Agentless Vs. Agent-Based Scanning in Kubernetes: A Deep Dive

Nov 13, 2025
5 minutes

With container lifecycles measured in minutes, vulnerabilities can spread fast if not detected and addressed early. One of the key decisions security teams face is whether to use agentless or agent-based vulnerability scanning solutions. Both approaches aim to reduce risk, but they differ significantly in how they operate, what they uncover, and the trade-offs they introduce.

Today’s blog post explores both models, highlighting where each excels, where each falls short, and how organizations can decide between them.

Understanding the Two Approaches

Agentless Scanning

Agentless tools work without installing software on nodes or containers. They typically integrate via:

  • APIs (e.g., connecting to the Kubernetes API server or cloud provider API)
  • Registry scanning (inspecting container images before deployment)
  • Snapshot or remote scanning (analyzing volumes, manifests or configurations externally)

For example, a DevSecOps team integrates an agentless scanner with their continuous integration and continuous delivery (CI/CD) pipeline. Every image pushed to the registry is scanned as soon as it is built, blocking vulnerable or noncompliant builds from reaching the registry.

Agent-Based Scanning

Agent-based solutions install lightweight software (agents/sensors) on cluster nodes. These agents collect runtime data such as:

  • Processes running inside containers
  • File system and package changes
  • Network connections and system calls (syscalls)

For example, a runtime security tool runs agents across the cluster. When a compromised pod tries to open a reverse shell, the agent detects and blocks the behavior in real time.

Pros and Cons at a Glance

Approach Pros Cons Best For
Agentless Easy deployment, no workload impact, broad coverage via APIs Limited runtime visibility, may miss ephemeral containers, slower detection Pre-deployment checks, compliance, low-touch environments
Agent-Based Deep runtime visibility, real-time detection and prevention, captures ephemeral workloads Requires installation/updates, potential performance and operational overhead Runtime protection & advanced threat detection, zero-days detection, high-security environments

When to Use Agentless

Agentless scanning shines when simplicity and speed of adoption matter. Typical scenarios include:

  1. Pre-deployment security in CI/CD

    • For example, using tools like Checkov, Trivy or Cortex CLI in pipelines to scan container images and Kubernetes manifests before they’re deployed.
    • Benefit: Shifts security left, reducing the cost of fixing vulnerabilities and misconfigurations later.
  2. Cloud-native compliance and audits

    • For example, running agentless scans across clusters to check for compliance with CIS Benchmarks or PCI DSS.
    • Benefit: Broad coverage with minimal operational friction.
  3. Multicluster visibility

    • For example, a security team managing multiple Kubernetes clusters across AWS, Azure and GCP can get a quick snapshot of posture without installing agents everywhere.
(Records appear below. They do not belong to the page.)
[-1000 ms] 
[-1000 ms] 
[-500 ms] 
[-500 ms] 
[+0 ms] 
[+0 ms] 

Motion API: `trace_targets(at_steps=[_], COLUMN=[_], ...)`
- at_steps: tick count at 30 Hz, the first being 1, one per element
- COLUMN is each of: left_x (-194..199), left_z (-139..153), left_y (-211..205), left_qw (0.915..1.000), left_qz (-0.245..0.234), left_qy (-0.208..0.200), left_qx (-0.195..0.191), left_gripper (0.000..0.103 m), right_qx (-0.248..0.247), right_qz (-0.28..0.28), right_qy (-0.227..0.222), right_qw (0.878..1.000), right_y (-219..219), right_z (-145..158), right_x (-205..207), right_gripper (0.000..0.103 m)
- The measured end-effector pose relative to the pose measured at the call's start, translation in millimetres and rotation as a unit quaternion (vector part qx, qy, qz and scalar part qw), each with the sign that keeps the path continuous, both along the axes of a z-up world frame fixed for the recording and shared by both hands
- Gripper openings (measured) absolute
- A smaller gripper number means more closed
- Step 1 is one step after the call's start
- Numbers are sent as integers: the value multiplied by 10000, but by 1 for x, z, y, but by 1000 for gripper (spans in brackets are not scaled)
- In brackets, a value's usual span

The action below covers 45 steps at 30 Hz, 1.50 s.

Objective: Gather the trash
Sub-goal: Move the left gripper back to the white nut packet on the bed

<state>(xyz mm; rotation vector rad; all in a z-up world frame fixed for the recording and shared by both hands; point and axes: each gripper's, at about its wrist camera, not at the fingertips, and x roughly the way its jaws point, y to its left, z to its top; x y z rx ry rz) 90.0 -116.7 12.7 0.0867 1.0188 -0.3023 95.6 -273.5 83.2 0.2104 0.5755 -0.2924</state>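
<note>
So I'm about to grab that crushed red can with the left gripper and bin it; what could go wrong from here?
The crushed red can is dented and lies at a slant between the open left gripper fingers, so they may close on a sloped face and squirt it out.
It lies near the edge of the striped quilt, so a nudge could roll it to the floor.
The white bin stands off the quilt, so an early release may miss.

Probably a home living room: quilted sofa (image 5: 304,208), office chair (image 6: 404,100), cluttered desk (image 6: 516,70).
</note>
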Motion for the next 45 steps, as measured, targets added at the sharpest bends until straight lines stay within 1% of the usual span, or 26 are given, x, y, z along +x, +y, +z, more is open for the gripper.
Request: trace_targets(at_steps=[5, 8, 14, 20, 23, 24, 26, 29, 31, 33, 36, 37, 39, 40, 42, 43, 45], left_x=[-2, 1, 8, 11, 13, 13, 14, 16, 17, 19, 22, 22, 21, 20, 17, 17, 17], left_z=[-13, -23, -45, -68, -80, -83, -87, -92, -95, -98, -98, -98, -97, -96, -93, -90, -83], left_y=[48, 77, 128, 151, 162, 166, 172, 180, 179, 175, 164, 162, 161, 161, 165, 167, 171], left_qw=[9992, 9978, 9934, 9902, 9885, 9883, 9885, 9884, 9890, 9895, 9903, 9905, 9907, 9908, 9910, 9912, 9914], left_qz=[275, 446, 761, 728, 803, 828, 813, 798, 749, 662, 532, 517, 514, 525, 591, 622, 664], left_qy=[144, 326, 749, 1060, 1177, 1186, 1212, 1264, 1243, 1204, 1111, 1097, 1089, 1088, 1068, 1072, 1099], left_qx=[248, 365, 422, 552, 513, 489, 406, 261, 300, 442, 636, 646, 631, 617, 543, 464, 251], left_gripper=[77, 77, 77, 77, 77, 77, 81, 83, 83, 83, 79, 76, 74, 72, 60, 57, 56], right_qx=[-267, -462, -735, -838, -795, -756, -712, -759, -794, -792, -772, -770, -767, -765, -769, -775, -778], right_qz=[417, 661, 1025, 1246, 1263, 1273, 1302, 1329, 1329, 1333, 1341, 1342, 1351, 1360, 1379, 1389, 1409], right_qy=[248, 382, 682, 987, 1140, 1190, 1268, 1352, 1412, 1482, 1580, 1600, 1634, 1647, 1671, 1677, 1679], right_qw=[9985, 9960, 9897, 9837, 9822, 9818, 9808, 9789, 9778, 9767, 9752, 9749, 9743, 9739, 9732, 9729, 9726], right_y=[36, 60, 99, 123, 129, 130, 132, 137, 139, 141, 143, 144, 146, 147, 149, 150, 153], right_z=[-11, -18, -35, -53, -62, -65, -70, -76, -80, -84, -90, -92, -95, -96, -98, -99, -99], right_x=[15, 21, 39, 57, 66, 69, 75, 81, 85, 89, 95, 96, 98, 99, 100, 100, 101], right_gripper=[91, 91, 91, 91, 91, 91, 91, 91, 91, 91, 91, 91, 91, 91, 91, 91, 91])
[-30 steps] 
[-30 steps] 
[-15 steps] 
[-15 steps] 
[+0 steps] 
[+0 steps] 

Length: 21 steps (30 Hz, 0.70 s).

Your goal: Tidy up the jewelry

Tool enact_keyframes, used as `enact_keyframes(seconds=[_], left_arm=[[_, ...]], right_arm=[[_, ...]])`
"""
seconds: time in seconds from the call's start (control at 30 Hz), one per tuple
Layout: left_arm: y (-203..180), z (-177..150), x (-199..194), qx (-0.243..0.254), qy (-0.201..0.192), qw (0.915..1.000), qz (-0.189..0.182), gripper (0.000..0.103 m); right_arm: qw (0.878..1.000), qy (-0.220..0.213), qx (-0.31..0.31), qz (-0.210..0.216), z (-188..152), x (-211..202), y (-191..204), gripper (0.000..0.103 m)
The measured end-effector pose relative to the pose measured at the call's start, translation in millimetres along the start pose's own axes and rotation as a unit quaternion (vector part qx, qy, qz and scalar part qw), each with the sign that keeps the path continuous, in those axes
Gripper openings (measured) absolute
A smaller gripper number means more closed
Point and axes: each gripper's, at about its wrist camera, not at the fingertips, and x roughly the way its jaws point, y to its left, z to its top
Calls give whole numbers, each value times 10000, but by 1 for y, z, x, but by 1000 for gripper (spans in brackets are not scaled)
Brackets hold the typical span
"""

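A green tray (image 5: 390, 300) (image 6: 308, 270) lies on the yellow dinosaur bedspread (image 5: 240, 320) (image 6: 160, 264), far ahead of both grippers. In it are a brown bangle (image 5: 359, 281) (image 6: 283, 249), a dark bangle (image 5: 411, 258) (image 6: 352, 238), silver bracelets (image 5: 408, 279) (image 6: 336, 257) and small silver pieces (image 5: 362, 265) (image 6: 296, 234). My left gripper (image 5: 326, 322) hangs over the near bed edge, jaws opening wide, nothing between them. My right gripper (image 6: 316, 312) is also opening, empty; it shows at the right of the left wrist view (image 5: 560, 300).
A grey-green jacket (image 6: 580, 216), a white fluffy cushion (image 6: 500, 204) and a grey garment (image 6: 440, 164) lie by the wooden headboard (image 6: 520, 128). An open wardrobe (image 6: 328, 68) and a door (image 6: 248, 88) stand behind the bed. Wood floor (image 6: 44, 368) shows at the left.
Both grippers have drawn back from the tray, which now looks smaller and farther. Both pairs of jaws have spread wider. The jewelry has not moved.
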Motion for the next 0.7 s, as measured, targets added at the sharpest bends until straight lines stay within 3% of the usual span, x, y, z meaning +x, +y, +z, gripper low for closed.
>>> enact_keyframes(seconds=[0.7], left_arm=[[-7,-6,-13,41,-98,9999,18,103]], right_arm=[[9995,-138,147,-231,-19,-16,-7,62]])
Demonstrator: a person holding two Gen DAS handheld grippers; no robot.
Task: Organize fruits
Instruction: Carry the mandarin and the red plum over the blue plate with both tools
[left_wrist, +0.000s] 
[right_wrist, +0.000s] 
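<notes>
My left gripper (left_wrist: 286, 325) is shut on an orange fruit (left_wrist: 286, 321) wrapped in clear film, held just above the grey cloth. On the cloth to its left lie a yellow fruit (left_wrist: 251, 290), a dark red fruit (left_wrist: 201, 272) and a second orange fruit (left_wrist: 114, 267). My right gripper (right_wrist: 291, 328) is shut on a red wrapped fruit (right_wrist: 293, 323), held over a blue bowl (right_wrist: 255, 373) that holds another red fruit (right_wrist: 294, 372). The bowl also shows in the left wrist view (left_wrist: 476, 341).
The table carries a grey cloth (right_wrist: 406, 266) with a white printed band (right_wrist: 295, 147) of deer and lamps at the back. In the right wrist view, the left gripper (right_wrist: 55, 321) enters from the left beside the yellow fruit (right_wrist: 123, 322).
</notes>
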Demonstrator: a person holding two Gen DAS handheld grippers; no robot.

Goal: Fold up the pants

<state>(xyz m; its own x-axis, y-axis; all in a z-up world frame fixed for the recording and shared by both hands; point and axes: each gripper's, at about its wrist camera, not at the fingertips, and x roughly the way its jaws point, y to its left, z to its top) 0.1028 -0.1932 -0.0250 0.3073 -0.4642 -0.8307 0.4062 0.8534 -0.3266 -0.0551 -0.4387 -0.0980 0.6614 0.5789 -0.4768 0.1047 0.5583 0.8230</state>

Limitation: While agentless tools can tell you an image has openssl version X (which is vulnerable), they can’t always tell you if that package is being executed or exploited in a live pod.

When to Use Agent-Based

Agent-based scanning is critical when runtime visibility and real-time protection are required.

  1. Detecting runtime attacks

    • For example: A pod is exploited via Log4j, and the attacker runs wget to download malware or attempts to run fileless malware. An agent captures the suspicious process, detects the in-memory attack, and alerts or blocks it.
    • Benefit: Direct visibility into what’s happening inside the pod.
  2. Protecting ephemeral workloads

    • For example, in environments using serverless Kubernetes patterns or short-lived pods, agents catch behaviors that API-based scans would miss after the workload is gone.
    • Benefit: Even if a pod only lives for 5 minutes, it will still be protected.
  3. Zero-day detection and anomaly detection

    • For example, even if no CVE exists, an agent can flag unusual behavior (e.g., a database pod spawning a shell).
    • Benefit: Goes beyond known vulnerabilities and focuses on behavior.

Limitation: Agents introduce operational overhead. Teams must manage installation, upgrades and compatibility across diverse Kubernetes environments.

The Hybrid Reality

In practice, most security-conscious organizations don’t choose one or the other, they combine both.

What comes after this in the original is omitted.